Случилась и настоящая любовь в её жизни. Подыскивая работу переводами, в редакции одного известного журнала, в первый день своего знакомства, обратила внимание на главного редактора. Ещё не видя того, а, только услышав его голос за приоткрытой дверью, как то сразу прониклась вниманием, к его баритону и манере спокойного, уверенного общения с персоналом. Как то это подкупило и невольно заставило её уже нарисовать и внешний облик. Увиденное, превзошло ожидаемого. Сказать, что он красив, было мало. Слегка посеребрённые виски ещё на молодом лице, подчёркивали какую – то жизненную опытность и надёжность. Люба даже где то находила портретную схожесть с её отцом. Ну и завертелось, закружилось Любино счастье. Встречи были сказочные, и каждый раз как в первый. Но, он был женат. Ну, и что думала Люба, сейчас - то он со мной, и нам хорошо от того что мы получаем друг от друга несказанное удовольствие. Всё бы может так и продолжалось бы, пока Люба, совершенно случайно не увидела его с дочкой. Всё оборвалось в её душе, когда она видела с какой заботой, тот шёл и разговаривал с ней, а девочка льнула к своему папе. Люба вспомнила себя в детстве. В душе оборвались последние нити связующие с этим человеком. Вот было счастье, да ворованное. Нет, конечно, не хочу, и не буду ломать жизнь ни ему, и уж конечно ни этой девочке.

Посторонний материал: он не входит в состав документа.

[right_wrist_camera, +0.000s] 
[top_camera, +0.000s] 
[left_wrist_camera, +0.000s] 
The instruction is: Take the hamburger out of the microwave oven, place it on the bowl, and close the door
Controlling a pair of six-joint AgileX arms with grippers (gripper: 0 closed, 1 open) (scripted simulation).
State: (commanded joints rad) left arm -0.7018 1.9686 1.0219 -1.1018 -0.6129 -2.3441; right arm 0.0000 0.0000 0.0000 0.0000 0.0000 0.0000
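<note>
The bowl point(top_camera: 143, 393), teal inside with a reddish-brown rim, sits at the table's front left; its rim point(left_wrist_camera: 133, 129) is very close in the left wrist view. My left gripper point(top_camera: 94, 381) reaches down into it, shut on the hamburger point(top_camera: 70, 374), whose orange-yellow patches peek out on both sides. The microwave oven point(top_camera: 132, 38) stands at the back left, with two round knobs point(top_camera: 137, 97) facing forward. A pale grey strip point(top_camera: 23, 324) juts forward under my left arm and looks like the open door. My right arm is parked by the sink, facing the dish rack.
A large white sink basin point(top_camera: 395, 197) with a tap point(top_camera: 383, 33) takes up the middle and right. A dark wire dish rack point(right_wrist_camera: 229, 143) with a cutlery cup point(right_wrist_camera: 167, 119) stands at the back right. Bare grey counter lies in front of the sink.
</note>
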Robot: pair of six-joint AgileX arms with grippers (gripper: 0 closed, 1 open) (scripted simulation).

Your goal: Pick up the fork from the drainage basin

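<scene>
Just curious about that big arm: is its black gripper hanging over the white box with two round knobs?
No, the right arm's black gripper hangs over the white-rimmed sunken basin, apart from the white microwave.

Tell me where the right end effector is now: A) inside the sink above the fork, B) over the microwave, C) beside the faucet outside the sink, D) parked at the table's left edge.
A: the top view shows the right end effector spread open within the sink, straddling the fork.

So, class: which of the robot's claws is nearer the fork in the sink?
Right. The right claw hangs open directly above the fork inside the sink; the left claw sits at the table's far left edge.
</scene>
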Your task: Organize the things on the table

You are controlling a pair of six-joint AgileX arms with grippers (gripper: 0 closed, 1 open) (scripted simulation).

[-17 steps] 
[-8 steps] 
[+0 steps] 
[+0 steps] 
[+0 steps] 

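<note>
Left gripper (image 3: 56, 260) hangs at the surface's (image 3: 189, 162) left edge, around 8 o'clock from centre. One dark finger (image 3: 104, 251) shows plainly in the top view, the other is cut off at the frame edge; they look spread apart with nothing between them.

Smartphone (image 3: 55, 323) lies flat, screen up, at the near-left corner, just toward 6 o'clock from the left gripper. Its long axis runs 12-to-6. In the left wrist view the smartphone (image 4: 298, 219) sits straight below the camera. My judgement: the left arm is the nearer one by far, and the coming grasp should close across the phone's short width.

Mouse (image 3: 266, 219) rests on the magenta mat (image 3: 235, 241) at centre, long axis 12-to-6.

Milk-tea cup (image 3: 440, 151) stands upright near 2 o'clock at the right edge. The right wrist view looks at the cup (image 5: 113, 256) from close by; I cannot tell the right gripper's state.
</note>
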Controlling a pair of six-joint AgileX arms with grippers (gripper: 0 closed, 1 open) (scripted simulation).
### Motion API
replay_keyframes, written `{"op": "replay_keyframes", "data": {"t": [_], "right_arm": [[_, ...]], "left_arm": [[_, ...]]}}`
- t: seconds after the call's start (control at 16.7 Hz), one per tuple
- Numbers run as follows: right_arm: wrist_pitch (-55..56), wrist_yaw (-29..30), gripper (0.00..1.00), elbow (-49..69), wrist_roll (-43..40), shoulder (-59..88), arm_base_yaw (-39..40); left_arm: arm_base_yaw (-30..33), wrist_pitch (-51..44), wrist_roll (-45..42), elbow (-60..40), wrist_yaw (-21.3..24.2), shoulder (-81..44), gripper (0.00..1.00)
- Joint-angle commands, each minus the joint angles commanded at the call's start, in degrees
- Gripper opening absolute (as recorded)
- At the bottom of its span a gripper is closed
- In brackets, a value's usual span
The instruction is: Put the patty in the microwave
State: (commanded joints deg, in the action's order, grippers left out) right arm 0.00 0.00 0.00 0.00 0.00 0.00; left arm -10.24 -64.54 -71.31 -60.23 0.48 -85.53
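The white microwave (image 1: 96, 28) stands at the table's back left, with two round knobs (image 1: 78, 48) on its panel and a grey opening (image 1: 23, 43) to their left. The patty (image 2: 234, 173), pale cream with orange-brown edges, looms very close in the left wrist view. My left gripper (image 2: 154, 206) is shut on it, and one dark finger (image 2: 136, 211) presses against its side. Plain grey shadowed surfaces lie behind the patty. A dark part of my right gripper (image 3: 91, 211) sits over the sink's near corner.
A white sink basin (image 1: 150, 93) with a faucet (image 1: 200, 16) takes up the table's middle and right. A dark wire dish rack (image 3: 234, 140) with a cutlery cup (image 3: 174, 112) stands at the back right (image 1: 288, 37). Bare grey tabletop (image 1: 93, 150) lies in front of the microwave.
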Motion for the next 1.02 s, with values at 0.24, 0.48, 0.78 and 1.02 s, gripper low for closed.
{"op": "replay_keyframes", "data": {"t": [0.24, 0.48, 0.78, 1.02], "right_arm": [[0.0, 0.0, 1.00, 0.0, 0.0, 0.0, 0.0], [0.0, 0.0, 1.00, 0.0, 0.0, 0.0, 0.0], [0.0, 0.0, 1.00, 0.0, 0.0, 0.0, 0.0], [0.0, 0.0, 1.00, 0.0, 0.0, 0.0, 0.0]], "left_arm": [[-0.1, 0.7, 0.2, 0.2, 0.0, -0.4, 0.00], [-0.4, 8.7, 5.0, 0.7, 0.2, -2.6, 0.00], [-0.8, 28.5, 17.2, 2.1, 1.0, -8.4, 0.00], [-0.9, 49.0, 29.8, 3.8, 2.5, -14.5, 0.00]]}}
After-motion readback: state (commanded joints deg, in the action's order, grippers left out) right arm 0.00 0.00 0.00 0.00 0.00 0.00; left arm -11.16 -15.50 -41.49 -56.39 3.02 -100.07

Теперь Люба сидела в мастерской Паши, разглядывала его работы. – Зинаида Фёдоровна, когда он столько успел сделать? А а а, он в последнее время, вообще что не выходил из дома, приеду привезу ему харчей, а он всё малюет и малюет. Когда то Павел подавал неплохие надежды, было даже несколько персоналок, Люба даже как то ходила на выставки. С каким - то умилением, вспомнилось то, как в детстве, Пашка дразнил её жирафом, так без злобы, а та в ответ, Пашка – промокашка. И на стене у её двери появлялись смешные рожицы на длинной шее, которые она потом тщательно забеливала. Паша по молодости, жил на всю свою катушку, постоянные его запои, вечные андеграундовские кутежи, привели его в лечебницу. Вышел от туда, он уже совсем другим, осунувшимся, притихшим, постаревшим. Таким его и увидела Люба, когда её сердце было в разбитом состоянии. Паша сидел на скамеечке у подъезда и с руки кормил, какого - то приблудного пса. – Здравствуй Паша. Тот поднял на неё свои грустные глаза. – Можно присесть с тобой? – Ну, конечно, Любаша. – Паша, скажи, а счастье вообще есть? Пашка отвёл свой взгляд, куда - то вдаль, помолчав какое - то время сказал, - Конечно, есть. – А в чём, оно Паша? – Наверное, в работе, творчестве, в том, что есть в тебе. – Счастливый ты человек, Пашка! Люба встала и пошла к подъезду. Пашка не оборачиваясь на неё, трепал пса за ухо.
- Зинаида Фёдоровна, можно я на память возьму одну из работ? – Ой, милая, да хоть все их забери, куда они мне. Знаешь их, сколько у меня уже дома висит. Люба подошла к портрету, надо же, как на меня похоже, подумала она. Прижав к груди картину, спускалась к себе. На лестничном проёме, жалобно мяучило мокрое, вислоухое существо. – Бог ты мой, как ты тут очутился то? Как промок то, бедолага, прямо промокашка какой то. Взяла его на руки, - Ну, что Промокашка - Пашка, пойдёшь ко мне жить?